Selon Pauline Parmentier, il était toutefois indispensable “que le tournoi prenne ces mesures-là (l’ensemble du protocole sanitaire, ndlr). Ils ont des restrictions assez importantes et un protocole à faire respecter pour que le tournoi ait lieu donc ils sont obligés de le faire appliquer dès qu'il y a des tests positifs”, ajoute Pauline Parmentier. Pour son entraîneur, Olivier Patience la situation du joueur bosnien est sévère. “Si un entraîneur est positif, et le joueur négatif, son exclusion est un peu dure, c'est mon avis. Il aurait fallu laisser jouer le joueur, même si j'imagine que les raisons de son exclusion sont justifiables. C’est sûr que c’est dur de ne pas pouvoir jouer pour cette raison, mais ce sont les règles, tout le monde les connait, et on essaie de s'adapter du mieux possible.” 

Atmosphère anxiogène  

Si le protocole est plutôt bien accepté par les joueurs, il n’empêche que l’angoisse règne à l’approche du premier tour. “On a parfois l'impression que c'est la loterie. C'est un énorme stress pour nous. L'ouverture du mail contenant les résultats est assez flippante à chaque fois”, confie Pauline Parmentier. "Je n'ai pas 100% confiance dans les tests. Et on peut ne pas avoir de symptômes, se sentir bien, et se retrouver positif et être privée d'un grand chelem”, avoue-t-elle. Cette pression supplémentaire est également ressentie et constatée par son entraîneur, Olivier Patience. “Pour nous, l'inconvénient de ces mesures et de cette situation, c'est que Pauline participe à son dernier tournoi. Elle a repoussé la fin de sa carrière pour être à Roland-Garros. Si demain elle était amenée à ne pas pouvoir jouer car je suis positif ou parce qu’elle l’est, ça serait terrible de finir comme ça”, confie-t-il.  

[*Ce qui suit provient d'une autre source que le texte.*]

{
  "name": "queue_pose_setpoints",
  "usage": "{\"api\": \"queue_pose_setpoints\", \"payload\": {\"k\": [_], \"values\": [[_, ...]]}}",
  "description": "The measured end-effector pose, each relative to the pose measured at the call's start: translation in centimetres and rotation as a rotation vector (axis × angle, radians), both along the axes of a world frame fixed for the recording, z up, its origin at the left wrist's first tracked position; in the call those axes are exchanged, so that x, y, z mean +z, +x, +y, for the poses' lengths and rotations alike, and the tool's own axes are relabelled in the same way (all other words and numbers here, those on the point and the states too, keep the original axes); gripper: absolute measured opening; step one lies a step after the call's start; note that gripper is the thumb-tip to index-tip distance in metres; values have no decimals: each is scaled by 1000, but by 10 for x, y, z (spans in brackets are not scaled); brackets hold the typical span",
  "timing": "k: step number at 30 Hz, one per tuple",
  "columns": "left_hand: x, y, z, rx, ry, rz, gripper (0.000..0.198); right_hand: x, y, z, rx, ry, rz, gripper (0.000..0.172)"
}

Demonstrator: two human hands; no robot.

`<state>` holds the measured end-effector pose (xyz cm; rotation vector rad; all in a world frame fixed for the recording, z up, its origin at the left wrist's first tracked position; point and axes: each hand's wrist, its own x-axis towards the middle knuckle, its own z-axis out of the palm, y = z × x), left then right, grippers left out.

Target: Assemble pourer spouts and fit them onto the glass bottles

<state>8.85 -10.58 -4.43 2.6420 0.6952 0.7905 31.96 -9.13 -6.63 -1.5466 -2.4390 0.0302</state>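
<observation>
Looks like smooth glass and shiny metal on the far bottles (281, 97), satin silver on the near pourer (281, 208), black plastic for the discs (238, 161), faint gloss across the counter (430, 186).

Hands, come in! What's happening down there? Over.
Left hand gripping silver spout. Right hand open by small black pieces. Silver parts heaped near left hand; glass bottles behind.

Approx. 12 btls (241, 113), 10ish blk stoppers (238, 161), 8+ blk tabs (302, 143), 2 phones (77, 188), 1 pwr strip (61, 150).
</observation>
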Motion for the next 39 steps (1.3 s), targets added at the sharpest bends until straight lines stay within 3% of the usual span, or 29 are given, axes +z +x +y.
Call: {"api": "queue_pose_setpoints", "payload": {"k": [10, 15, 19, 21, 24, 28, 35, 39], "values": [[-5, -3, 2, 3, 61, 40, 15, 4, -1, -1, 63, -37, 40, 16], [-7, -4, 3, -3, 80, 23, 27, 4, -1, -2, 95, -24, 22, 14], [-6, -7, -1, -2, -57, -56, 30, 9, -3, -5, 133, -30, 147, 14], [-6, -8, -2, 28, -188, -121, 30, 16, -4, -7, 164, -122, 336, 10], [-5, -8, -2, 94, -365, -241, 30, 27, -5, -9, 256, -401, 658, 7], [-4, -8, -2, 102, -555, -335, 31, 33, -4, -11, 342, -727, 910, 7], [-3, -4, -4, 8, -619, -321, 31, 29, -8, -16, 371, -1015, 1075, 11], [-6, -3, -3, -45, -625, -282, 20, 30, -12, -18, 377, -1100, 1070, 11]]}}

Ces protocoles et ces tests, répétés chaque semaine sur tous les tournois, deviennent un quotidien parfois pesant pour les joueurs et joueuses. “Ce n'est pas facile à vivre pour nous, confirme Caroline Garcia. On a peur du test positif, car les conséquences sont assez énormes. La situation est anxiogène, et c’est fatiguant mentalement. Pour mon premier test à Roland, j’étais très tendue.”  

“Cela m'angoisse, c'est un truc de fou ! Je vis super mal la situation” 

Un avis partagé par Alizé Cornet, autre Française engagée à Roland-Garros, elle aussi tracassée par la situation. "C'est quelque chose (les tests et les résultats, ndlr) qui m'angoisse au plus haut point et je n'en ai presque pas dormi de la nuit", a-t-elle confié mardi dernier à RMC Sport. "J'ai l'impression que tout est compliqué, mais en même temps, on est tous un peu démunis face à cette situation. Cela m'angoisse, c'est un truc de fou ! Je vis super mal la situation. Je me dis que cela peut juste être pas de chance, après on peut aussi vraiment être positif. Mais c'est un climat anxiogène pour les joueurs." 

Même si Caroline Garcia salue le protocole mis en place par les organisateurs, elle n’est pas non plus totalement rassurée. "Ce qui me dérange un peu, c'est qu'on est en 'contact' avec beaucoup de personnes qui sont en dehors de la 'bulle', et qui ne sont pas testés. Je pense aux autres clients de l’hôtel, aux personnels de l’hôtel, aux personnels de Roland-Garros. C'est un peu difficile à vivre de se dire qu'il y a ces personnes-là que tu côtoies tous les jours et qu'ils vivent en dehors de la bulle, qu’ils rentrent chez eux dormir. Ce sont des éléments perturbants.”